Copy out each entry precisely; no image belongs in the result.

■ DATA EXTRACT
_____

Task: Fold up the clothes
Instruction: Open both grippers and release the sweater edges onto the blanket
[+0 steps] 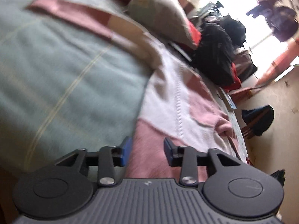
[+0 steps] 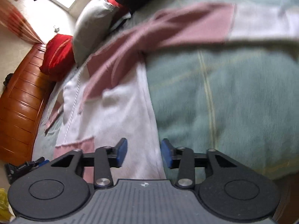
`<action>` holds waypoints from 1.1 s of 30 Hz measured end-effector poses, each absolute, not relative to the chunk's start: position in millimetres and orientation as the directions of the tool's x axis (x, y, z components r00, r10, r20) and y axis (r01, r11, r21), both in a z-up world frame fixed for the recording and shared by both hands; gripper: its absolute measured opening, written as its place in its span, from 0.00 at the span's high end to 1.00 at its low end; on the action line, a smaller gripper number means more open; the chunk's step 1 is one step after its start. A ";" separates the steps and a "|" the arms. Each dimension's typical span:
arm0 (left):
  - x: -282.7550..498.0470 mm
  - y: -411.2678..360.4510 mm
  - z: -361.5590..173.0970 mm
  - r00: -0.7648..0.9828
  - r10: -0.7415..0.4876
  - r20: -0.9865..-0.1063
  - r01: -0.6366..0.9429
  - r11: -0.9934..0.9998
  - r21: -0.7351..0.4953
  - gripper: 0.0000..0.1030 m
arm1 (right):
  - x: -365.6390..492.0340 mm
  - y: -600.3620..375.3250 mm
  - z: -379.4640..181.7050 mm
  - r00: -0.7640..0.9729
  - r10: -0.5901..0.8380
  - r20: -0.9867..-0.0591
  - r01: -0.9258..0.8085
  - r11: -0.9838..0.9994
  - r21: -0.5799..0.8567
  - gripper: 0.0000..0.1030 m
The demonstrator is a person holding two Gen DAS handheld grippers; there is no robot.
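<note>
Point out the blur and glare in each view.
Left wrist view: the window is blown out white, the pink and white sweater and green blanket smear with motion, and the left tool stays sharp. Right wrist view: the sweater is streaked, the right tool crisp; the edges bend.

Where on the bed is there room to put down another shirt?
The wide pale green blanket is bare between the pink and white sweater and the near edge of the bed. It is crowded by the grey pillow, red cushion and black bag.
</note>
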State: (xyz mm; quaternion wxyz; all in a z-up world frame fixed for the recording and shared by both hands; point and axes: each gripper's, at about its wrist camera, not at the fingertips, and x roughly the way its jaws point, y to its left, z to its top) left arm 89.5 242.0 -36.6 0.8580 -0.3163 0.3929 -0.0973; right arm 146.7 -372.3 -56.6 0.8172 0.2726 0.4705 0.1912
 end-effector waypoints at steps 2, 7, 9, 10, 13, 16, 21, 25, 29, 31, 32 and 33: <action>102.4 236.2 -32.8 0.659 -0.427 -0.619 -0.043 0.801 -0.597 0.55 | 156.7 -370.9 -54.4 0.489 0.574 -0.657 -0.079 0.779 0.622 0.50; 138.6 213.8 -33.0 0.630 -0.404 -0.663 0.004 0.856 -0.517 0.55 | 185.5 -361.6 -52.7 0.487 0.581 -0.652 -0.111 0.782 0.613 0.49; 152.5 210.8 -36.9 0.625 -0.400 -0.670 0.007 0.862 -0.508 0.55 | 199.1 -358.1 -52.9 0.488 0.581 -0.651 -0.113 0.782 0.613 0.49; 159.7 210.4 -38.1 0.622 -0.400 -0.673 0.008 0.863 -0.505 0.55 | 205.8 -356.3 -53.3 0.488 0.580 -0.652 -0.116 0.783 0.611 0.49; 181.4 208.5 -43.2 0.611 -0.402 -0.681 0.012 0.866 -0.501 0.53 | 226.6 -351.6 -55.3 0.489 0.578 -0.653 -0.120 0.786 0.607 0.49; 201.3 206.6 -47.6 0.607 -0.412 -0.679 0.018 0.862 -0.507 0.48 | 248.9 -349.4 -59.8 0.486 0.576 -0.657 -0.119 0.789 0.603 0.46; 234.1 207.1 -57.8 0.614 -0.425 -0.665 0.014 0.848 -0.530 0.45 | 286.7 -349.0 -68.1 0.511 0.559 -0.653 -0.116 0.798 0.592 0.42; 255.0 211.0 -65.1 0.627 -0.410 -0.663 -0.011 0.846 -0.533 0.41 | 311.2 -347.5 -78.2 0.529 0.533 -0.660 -0.109 0.815 0.570 0.42; 265.1 214.4 -73.6 0.629 -0.416 -0.657 -0.034 0.829 -0.558 0.41 | 318.0 -343.2 -83.2 0.528 0.529 -0.664 -0.114 0.819 0.562 0.41; 264.9 214.3 -76.1 0.631 -0.420 -0.652 -0.031 0.827 -0.562 0.40 | 315.9 -340.9 -83.7 0.520 0.531 -0.669 -0.118 0.820 0.560 0.42; 264.3 214.0 -76.9 0.632 -0.421 -0.651 -0.026 0.827 -0.561 0.39 | 310.5 -338.6 -82.7 0.514 0.533 -0.673 -0.129 0.823 0.553 0.44; 263.7 213.7 -77.7 0.633 -0.422 -0.649 -0.022 0.828 -0.560 0.39 | 306.3 -336.2 -82.5 0.509 0.531 -0.677 -0.139 0.827 0.545 0.48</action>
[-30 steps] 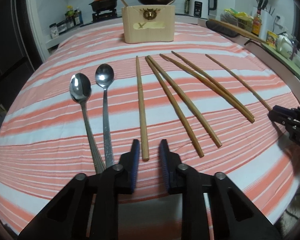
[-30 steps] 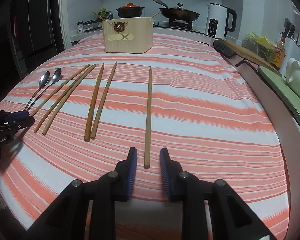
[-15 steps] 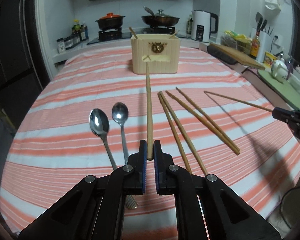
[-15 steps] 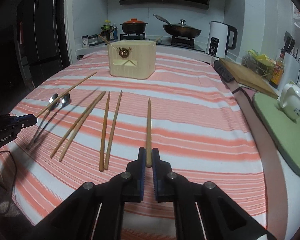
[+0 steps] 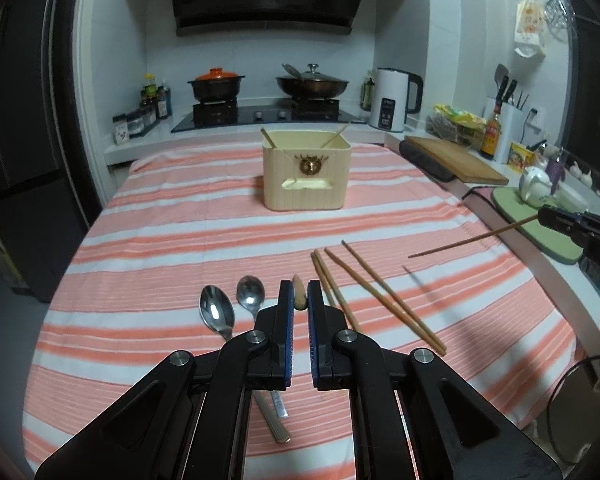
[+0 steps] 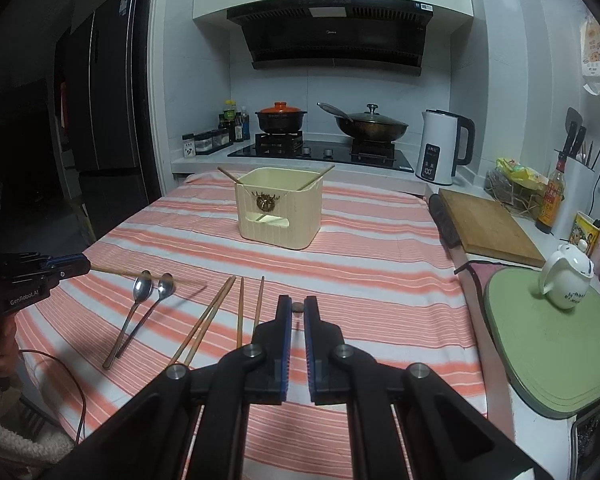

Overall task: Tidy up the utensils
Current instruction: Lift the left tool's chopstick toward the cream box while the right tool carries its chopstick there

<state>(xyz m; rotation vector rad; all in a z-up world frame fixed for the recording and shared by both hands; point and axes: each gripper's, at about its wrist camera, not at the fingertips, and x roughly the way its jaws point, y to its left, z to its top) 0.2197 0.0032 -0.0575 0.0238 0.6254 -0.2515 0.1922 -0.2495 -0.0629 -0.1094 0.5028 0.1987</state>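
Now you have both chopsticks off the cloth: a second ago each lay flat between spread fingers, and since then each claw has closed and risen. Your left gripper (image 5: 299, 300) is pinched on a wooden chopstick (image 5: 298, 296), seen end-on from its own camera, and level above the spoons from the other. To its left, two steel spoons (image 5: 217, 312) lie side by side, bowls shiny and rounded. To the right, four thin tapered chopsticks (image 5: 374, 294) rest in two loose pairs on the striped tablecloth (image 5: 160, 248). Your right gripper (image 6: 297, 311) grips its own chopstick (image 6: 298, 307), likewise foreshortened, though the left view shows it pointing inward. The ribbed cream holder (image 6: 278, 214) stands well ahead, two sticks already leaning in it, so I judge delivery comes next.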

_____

■ WRITTEN SOLUTION
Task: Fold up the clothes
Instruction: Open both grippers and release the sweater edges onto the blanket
[+0 steps] 
[+0 steps] 
`<action>` holds waypoints from 1.1 s of 30 Hz measured end-effector poses, each absolute, not relative to the chunk's start: position in millimetres and orientation as the directions of the tool's x axis (x, y, z components r00, r10, r20) and y axis (r01, r11, r21), both in a z-up world frame fixed for the recording and shared by both hands; gripper: its absolute measured opening, written as its place in its span, from 0.00 at the span's high end to 1.00 at its low end; on the action line, a smaller gripper number means more open; the chunk's step 1 is one step after its start. A ";" separates the steps and a "|" the arms. Each dimension's typical span:
arm0 (left):
  - x: -282.7550..498.0470 mm
  - y: -411.2678..360.4510 mm
  - z: -361.5590..173.0970 mm
  - r00: -0.7648..0.9828
  - r10: -0.7415..0.4876
  - r20: -0.9865..-0.1063
  - r01: -0.6366..0.9429
  - r11: -0.9934..0.9998
  - r21: -0.7351..0.4953
  - gripper: 0.0000..0.1030 m
arm1 (right):
  - x: -365.6390..492.0340 mm
  - y: -600.3620..375.3250 mm
  - z: -379.4640..181.7050 mm
  - r00: -0.7640..0.9729
  - r10: -0.5901..0.8380
  - r20: -0.9867..-0.0591
  - r01: -0.9258..0.8085
  - r11: -0.9838..0.9994
  - r21: -0.5799..0.8567
  - gripper: 0.0000..0.1030 m
The demonstrator is a person holding two Gen DAS handheld grippers; there is no robot.
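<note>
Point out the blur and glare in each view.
Left wrist view: the window is blown out white, the pink and white sweater and green blanket smear with motion, and the left tool stays sharp. Right wrist view: the sweater is streaked, the right tool crisp; the edges bend.

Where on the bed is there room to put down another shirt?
The wide pale green blanket is bare between the pink and white sweater and the near edge of the bed. It is crowded by the grey pillow, red cushion and black bag.
</note>
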State: (xyz mm; quaternion wxyz; all in a z-up world frame fixed for the recording and shared by both hands; point and axes: each gripper's, at about its wrist camera, not at the fingertips, and x roughly the way its jaws point, y to its left, z to its top) left arm 89.5 242.0 -36.6 0.8580 -0.3163 0.3929 -0.0973; right arm 146.7 -372.3 -56.6 0.8172 0.2726 0.4705 0.1912
 end-effector waypoints at steps 2, 7, 9, 10, 13, 16, 21, 25, 29, 31, 32 and 33: <action>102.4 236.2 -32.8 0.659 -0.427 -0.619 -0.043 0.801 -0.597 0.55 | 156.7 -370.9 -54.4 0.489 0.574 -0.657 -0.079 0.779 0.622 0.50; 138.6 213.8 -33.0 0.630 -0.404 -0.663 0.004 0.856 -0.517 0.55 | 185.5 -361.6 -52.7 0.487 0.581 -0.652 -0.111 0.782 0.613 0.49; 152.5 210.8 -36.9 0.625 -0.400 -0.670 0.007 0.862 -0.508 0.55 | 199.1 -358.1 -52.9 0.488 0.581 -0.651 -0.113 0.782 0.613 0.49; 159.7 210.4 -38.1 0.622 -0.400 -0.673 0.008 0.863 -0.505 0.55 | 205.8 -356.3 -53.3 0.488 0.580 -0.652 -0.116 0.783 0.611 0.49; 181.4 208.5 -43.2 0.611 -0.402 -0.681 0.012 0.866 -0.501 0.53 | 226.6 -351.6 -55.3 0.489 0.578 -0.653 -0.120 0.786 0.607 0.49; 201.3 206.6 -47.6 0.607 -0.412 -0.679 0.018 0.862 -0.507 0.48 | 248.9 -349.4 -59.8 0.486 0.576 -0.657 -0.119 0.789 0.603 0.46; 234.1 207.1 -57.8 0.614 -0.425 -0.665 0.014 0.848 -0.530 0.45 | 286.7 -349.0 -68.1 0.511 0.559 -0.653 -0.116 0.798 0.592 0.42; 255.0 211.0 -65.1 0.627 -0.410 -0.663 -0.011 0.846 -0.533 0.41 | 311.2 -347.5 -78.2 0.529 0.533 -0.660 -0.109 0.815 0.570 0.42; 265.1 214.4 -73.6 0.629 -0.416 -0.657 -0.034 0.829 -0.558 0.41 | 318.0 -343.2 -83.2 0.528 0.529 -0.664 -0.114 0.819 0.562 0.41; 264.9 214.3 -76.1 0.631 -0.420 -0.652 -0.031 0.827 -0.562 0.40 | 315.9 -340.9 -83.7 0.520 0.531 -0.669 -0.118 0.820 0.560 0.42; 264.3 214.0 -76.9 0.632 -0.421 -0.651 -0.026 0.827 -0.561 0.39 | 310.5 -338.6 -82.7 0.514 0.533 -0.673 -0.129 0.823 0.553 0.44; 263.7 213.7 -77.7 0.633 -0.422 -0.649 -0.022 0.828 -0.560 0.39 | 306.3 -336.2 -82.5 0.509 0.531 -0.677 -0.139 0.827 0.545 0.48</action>
[-30 steps] 
[-30 steps] 
[-15 steps] 
[-15 steps] 
[+0 steps] 
[+0 steps] 

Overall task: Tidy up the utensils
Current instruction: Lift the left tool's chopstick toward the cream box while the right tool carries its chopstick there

<state>(xyz m; rotation vector rad; all in a z-up world frame fixed for the recording and shared by both hands; point and axes: each gripper's, at about its wrist camera, not at the fingertips, and x roughly the way its jaws point, y to its left, z to its top) 0.2197 0.0032 -0.0575 0.0238 0.6254 -0.2515 0.1922 -0.2495 -0.0629 -0.1094 0.5028 0.1987</state>
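Now you have both chopsticks off the cloth: a second ago each lay flat between spread fingers, and since then each claw has closed and risen. Your left gripper (image 5: 299, 300) is pinched on a wooden chopstick (image 5: 298, 296), seen end-on from its own camera, and level above the spoons from the other. To its left, two steel spoons (image 5: 217, 312) lie side by side, bowls shiny and rounded. To the right, four thin tapered chopsticks (image 5: 374, 294) rest in two loose pairs on the striped tablecloth (image 5: 160, 248). Your right gripper (image 6: 297, 311) grips its own chopstick (image 6: 298, 307), likewise foreshortened, though the left view shows it pointing inward. The ribbed cream holder (image 6: 278, 214) stands well ahead, two sticks already leaning in it, so I judge delivery comes next.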

The full answer has been given.